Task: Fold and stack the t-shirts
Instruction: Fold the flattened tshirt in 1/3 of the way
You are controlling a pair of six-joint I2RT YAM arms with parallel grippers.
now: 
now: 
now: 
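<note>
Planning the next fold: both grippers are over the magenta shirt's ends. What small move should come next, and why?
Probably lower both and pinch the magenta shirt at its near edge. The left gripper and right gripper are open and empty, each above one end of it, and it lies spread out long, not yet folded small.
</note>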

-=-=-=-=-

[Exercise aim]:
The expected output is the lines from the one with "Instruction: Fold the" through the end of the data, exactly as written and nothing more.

[Solution to this problem]:
Instruction: Fold the flattened tshirt in 1/3 of the way
You are controlling a pair of six-joint I2RT YAM arms with parallel grippers.
now: 
now: 
now: 
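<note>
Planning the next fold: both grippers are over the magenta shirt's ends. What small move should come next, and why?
Probably lower both and pinch the magenta shirt at its near edge. The left gripper and right gripper are open and empty, each above one end of it, and it lies spread out long, not yet folded small.
</note>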

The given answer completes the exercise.